I’m working through the task of learning about influences of eugenics on psychology and society. As a part of this, I’m reading Leo Kamin’s, The Science and Politics of IQ (Kamin, 1974). I’ll use this page to write notes about what I’m reading.

It seems that Kamin put his research and duties as chair on pause to write this book.

Intro

Kamin sets out to show that there is no heredity basis for IQ. In the first few chapters he place IQ testing in the context of eugenics and social policy, then he turns to a debunking of the data.

Some good questions: Why do some psychologists persist in believing that IQ is heritable even though the data dont support the conclusion?

“The answer, I believe, is related to the second major conclusion of this work. The IQ test in America, and the way in which we think about it, has been fostered by comen committed to a particular social view.
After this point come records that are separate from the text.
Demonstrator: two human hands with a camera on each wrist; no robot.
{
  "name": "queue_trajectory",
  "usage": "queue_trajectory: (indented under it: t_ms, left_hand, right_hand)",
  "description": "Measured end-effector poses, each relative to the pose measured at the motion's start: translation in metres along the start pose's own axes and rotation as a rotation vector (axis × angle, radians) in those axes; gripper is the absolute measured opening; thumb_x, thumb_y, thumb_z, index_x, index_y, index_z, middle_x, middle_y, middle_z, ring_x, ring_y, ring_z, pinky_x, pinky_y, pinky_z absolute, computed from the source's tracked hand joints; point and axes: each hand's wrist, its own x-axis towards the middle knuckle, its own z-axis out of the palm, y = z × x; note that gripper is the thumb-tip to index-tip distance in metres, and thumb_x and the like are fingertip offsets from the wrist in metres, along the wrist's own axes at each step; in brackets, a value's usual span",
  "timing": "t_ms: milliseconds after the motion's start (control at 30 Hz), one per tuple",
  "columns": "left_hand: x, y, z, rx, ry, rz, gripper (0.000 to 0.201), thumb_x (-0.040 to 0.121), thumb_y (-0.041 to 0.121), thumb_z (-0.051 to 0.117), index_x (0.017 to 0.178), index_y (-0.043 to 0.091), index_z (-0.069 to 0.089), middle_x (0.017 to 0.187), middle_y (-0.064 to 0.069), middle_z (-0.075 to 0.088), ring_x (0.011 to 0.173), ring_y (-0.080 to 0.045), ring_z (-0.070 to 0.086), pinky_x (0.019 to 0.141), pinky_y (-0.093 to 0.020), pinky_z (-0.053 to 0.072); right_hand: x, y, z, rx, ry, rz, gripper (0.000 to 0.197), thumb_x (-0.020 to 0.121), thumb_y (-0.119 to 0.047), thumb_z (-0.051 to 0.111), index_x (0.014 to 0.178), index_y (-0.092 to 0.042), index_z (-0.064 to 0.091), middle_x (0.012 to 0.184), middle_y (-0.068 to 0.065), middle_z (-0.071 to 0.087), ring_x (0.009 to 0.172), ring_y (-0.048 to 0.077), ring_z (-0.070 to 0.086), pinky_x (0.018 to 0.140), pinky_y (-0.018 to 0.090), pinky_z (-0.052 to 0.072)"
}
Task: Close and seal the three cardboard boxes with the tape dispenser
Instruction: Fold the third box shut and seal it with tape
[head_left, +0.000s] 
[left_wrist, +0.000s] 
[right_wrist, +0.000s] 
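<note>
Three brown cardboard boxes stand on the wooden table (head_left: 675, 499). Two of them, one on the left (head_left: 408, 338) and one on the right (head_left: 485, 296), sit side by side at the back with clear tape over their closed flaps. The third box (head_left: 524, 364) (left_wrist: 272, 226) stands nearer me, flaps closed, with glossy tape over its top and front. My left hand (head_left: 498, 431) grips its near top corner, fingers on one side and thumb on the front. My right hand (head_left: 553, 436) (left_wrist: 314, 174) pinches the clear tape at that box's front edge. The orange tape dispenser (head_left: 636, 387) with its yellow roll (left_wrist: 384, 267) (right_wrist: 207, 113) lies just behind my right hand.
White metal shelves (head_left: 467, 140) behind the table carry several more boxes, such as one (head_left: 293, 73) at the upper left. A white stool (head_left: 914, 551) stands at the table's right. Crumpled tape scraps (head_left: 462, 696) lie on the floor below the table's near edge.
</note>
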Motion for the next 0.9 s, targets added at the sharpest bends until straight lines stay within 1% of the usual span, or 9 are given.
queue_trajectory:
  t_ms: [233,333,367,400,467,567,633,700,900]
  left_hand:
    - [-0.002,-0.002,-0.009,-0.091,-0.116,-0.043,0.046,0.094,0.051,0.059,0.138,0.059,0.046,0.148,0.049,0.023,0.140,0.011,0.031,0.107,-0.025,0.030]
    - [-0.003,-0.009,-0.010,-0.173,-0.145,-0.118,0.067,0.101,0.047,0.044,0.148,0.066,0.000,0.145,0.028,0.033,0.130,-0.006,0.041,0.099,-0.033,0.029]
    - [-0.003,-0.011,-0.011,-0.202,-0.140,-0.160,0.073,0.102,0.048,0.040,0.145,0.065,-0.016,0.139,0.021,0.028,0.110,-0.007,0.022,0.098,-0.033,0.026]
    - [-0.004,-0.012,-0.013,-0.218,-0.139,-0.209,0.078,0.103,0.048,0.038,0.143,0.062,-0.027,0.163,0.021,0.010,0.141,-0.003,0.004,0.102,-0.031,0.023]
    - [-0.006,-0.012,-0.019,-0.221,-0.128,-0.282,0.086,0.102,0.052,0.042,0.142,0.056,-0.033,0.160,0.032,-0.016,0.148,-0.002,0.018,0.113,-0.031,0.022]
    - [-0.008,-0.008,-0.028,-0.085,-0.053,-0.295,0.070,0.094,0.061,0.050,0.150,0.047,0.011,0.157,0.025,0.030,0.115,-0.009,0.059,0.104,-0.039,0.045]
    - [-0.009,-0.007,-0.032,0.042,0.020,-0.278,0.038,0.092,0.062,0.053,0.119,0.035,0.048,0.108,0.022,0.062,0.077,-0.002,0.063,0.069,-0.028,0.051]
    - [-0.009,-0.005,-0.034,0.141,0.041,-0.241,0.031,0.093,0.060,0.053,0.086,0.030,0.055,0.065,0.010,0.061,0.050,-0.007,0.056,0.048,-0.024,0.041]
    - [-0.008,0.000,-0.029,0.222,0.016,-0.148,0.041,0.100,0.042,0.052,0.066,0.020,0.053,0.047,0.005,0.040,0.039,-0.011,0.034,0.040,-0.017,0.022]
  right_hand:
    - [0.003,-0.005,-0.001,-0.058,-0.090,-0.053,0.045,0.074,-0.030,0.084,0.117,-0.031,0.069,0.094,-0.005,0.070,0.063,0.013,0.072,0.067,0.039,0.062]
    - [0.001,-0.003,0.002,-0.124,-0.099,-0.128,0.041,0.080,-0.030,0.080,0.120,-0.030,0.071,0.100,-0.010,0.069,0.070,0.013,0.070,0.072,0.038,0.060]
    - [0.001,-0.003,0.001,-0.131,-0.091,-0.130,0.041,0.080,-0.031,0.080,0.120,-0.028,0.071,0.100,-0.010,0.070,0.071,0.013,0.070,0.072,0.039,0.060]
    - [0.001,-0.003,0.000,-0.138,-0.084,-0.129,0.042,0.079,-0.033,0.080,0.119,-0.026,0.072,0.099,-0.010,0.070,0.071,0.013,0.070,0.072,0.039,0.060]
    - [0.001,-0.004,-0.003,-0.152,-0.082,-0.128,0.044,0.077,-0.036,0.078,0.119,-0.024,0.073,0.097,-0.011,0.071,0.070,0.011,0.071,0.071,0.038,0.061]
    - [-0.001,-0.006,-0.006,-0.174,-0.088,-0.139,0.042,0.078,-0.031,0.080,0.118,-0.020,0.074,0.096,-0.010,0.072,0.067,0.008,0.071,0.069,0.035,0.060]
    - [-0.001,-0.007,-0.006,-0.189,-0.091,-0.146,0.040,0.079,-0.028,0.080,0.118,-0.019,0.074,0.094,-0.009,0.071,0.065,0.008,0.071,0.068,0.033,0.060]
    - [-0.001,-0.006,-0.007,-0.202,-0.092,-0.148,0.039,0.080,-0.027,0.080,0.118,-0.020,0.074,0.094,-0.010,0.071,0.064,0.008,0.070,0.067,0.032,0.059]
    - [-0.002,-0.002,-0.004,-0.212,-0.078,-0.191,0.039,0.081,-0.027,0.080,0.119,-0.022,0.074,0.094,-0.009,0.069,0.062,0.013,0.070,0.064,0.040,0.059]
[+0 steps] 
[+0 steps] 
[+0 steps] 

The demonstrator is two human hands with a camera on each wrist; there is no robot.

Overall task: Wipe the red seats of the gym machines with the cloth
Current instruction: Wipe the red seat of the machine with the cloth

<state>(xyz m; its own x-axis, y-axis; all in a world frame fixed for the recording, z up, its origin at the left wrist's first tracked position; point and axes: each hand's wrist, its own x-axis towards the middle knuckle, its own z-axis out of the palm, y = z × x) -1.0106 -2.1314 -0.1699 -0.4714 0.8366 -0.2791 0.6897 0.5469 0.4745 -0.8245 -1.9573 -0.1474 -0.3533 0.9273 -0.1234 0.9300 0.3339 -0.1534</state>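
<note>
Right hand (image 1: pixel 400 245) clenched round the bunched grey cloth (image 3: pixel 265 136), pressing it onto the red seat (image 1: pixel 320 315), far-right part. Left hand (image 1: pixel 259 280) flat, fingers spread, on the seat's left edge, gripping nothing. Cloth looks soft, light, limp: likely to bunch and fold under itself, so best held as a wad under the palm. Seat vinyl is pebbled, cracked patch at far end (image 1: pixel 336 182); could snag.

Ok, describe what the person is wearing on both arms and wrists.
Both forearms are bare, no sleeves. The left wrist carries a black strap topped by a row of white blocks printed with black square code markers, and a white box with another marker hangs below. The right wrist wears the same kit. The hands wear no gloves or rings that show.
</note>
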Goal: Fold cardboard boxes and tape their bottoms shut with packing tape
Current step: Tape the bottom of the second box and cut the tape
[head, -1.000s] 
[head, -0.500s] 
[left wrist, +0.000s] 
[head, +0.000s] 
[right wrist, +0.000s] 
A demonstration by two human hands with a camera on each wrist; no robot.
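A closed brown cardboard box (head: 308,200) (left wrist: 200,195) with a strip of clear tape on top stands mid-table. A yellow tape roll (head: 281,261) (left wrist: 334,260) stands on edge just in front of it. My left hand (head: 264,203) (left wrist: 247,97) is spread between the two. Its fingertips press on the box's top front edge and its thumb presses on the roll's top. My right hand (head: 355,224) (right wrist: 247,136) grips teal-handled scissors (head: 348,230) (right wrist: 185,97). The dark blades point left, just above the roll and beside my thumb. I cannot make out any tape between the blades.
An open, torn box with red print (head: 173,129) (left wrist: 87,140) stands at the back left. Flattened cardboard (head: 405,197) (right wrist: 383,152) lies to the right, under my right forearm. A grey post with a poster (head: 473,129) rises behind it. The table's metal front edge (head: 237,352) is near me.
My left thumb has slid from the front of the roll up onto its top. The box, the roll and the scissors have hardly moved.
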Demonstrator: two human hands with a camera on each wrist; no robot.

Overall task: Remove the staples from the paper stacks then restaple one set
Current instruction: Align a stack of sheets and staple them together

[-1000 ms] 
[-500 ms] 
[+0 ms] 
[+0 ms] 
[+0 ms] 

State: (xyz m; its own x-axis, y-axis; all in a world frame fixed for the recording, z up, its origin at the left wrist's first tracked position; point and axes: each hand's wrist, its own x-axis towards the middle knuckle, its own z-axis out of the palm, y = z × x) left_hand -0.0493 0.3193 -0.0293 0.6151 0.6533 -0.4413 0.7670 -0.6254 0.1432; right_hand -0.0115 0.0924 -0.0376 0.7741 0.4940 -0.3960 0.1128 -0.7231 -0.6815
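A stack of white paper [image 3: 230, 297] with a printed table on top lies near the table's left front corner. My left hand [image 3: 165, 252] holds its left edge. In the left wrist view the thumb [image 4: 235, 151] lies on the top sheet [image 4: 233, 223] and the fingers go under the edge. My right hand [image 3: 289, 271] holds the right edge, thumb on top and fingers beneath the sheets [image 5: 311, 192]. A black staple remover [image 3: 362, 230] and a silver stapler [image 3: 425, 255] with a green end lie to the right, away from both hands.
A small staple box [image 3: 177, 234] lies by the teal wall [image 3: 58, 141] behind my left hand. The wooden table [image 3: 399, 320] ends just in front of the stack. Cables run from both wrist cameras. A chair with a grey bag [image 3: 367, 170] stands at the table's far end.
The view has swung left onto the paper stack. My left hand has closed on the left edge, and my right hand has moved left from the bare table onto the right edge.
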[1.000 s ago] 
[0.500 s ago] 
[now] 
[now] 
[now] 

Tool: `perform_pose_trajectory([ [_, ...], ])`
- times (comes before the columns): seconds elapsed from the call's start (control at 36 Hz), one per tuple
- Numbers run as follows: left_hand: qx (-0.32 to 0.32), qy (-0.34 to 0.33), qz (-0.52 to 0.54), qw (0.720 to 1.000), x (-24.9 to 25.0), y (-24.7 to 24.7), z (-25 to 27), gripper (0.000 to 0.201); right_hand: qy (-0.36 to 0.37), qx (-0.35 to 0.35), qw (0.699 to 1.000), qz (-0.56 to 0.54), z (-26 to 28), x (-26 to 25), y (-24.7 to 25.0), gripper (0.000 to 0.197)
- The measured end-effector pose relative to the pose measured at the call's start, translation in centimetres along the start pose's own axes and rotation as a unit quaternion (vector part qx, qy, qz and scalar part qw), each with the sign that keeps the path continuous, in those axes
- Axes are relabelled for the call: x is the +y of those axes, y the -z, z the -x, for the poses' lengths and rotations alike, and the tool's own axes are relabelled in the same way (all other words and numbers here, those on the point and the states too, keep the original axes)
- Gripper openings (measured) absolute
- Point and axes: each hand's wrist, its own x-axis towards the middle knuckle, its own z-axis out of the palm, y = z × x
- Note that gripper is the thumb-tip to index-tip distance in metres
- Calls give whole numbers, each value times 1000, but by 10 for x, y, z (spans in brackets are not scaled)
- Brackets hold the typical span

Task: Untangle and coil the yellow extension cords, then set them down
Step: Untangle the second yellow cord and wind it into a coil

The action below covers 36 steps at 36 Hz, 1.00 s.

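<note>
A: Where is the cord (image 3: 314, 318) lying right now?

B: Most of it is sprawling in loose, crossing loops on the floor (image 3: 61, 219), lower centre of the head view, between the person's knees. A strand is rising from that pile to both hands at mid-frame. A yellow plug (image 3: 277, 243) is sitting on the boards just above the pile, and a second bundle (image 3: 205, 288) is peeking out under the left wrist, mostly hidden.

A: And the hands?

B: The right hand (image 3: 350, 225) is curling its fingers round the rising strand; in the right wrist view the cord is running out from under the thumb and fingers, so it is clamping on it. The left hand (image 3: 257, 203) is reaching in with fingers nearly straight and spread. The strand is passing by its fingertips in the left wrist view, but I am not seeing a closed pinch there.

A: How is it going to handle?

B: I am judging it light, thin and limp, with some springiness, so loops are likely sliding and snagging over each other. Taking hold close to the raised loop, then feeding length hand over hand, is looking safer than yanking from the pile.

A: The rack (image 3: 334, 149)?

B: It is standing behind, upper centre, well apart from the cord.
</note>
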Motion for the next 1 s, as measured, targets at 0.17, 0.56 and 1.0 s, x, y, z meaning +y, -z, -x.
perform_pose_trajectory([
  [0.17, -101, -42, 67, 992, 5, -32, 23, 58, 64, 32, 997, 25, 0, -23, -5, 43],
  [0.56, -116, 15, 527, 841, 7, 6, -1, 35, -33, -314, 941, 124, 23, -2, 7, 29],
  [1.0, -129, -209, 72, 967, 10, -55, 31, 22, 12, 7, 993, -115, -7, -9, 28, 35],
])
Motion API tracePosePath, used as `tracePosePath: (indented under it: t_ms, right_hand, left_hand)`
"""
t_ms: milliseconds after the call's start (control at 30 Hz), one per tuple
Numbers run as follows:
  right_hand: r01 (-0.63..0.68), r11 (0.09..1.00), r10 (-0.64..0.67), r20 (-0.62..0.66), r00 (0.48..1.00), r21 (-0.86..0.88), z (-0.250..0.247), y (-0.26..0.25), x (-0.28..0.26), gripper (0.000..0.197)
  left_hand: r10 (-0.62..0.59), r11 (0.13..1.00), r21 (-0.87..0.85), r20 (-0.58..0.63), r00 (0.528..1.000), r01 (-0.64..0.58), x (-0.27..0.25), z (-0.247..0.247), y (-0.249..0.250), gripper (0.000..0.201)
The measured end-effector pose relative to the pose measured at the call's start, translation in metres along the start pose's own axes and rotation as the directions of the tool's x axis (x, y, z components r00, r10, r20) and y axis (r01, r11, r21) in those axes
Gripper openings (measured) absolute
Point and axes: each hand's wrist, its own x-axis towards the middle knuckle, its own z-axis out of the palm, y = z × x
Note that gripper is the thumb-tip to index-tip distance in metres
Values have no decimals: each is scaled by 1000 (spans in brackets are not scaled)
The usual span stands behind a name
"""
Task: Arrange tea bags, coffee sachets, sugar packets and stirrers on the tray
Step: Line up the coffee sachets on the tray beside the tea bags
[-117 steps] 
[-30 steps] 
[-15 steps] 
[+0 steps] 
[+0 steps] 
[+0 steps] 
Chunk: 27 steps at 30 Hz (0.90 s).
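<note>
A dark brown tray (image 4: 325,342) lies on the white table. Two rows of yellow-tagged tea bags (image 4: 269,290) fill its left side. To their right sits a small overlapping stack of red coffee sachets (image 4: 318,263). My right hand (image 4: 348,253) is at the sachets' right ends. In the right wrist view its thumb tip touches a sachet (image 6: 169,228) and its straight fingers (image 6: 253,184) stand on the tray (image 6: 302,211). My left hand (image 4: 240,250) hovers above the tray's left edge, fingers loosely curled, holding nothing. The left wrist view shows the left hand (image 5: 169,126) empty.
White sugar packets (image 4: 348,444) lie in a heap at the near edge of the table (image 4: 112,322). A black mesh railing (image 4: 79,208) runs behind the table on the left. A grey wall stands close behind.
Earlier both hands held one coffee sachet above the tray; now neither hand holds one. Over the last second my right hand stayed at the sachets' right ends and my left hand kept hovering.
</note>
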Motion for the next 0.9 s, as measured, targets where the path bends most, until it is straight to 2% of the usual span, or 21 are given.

That view includes the belif that those on the bottom are genetically inferior victims of their own immutable defects. The consequence has been that the IQ test has served as an instrument of oppression against the poor–dressed in the trappings of science, rather than politics.”

Pioneers of IQ testing in America

Binet, Alfred, French psychologist who developed the first usable IQ test in France. According to Kamin, Binet seemed to be aware of the eugenics context of his work, and that he was not interested in hereditary concerns about feeblemindedness.

Terman, Lewis from Stanford, translated the binet test to English. Published “Stanford-Binet” in 1916. APA president in 1923. A stern eugenicist.

Goddard, Henry Vineland Training School in New Jersey. Argues for classifying “feeblemindedness” into groups based on IQ (idiots, imbeciles, morons). Eugenicist. Classist, racist. Generally the worstist.

Yerkes, Robert From Harvard. Administered the Alpha and Beta tests to the Army (2 million). APA president in 1917. Worth reading his report on the Army IQ testing (Yerkes, 1923).

Kamin goes on talk about how these early reports were used in government by advocates of eugenics policies. Lots of racist fear-mongering.

Psychology and the immigrant

The linkage between eugenics and immigration policy is a deep one, and Kamin connects some dots about eugenic fears and US immigration policy to block immigration of “inferior” races, with IQ testing mixed in here as a “scientific tool” to legitimize the racist/eugenicist policies.

Separated Identical twins

Kamin turns from a historical context to a takedown of evidence for the inheritance of IQ.

  • A takedown Cyril Burt’s work on IQ inheritance using twins.

Kinship Correlations

studies of adopted children

The accuracy of secondary sources

IQ in the uterus

conclusions

OK, I’ve skipped a bunch of things in this book in terms making notes on them. The bulk of the book is Kamin examining, in great detail, never-ending flaws in the data and inferences made by mental testers about whether IQ test scores have a genetic basis. Kamin’s conclusion is that a prudent reader would not take the available evidence (70+ years worth) as justifying that conclusion.

The beginning of the book presented IQ testing in the context of aggresively racist and eugenicist ideologies that were propagated by psychologists, and government officials. Kamin focuses particularly on immigration, as well as how government officials continued to resonate with Yerkes IQ testing of the military.

There was a rather abrupt transition between the social/historical dimensions of Kamin’s discussion, and his dive into a critique of the data. For example, Kamin appears to assume that everyone knows what an IQ test is, what the questions are, how the measure is calculated. The details of the measure itself are only mentioned in passing, and mostly in the last conclusion chapter. So, Kamin was interested in debunking the data itself, and not so much the methodology. Maybe Kamin assumed the reader already assumed the inventories were obviously biased, and didn’t go into that side of things.

I thought it was interesting that he concluded with an extended quote from J. B. Watson. Also a card-carrying eugenicist (ar at least signed up to be one according the eugenical news).

References

Kamin, L. J. (1974). The science and politics of IQ. Psychology Press.

Yerkes, R. M. (1923). Eugenic Bearing of Measurements of Intelligence in the United States Army. The Eugenics Review, 14(4), 225–245.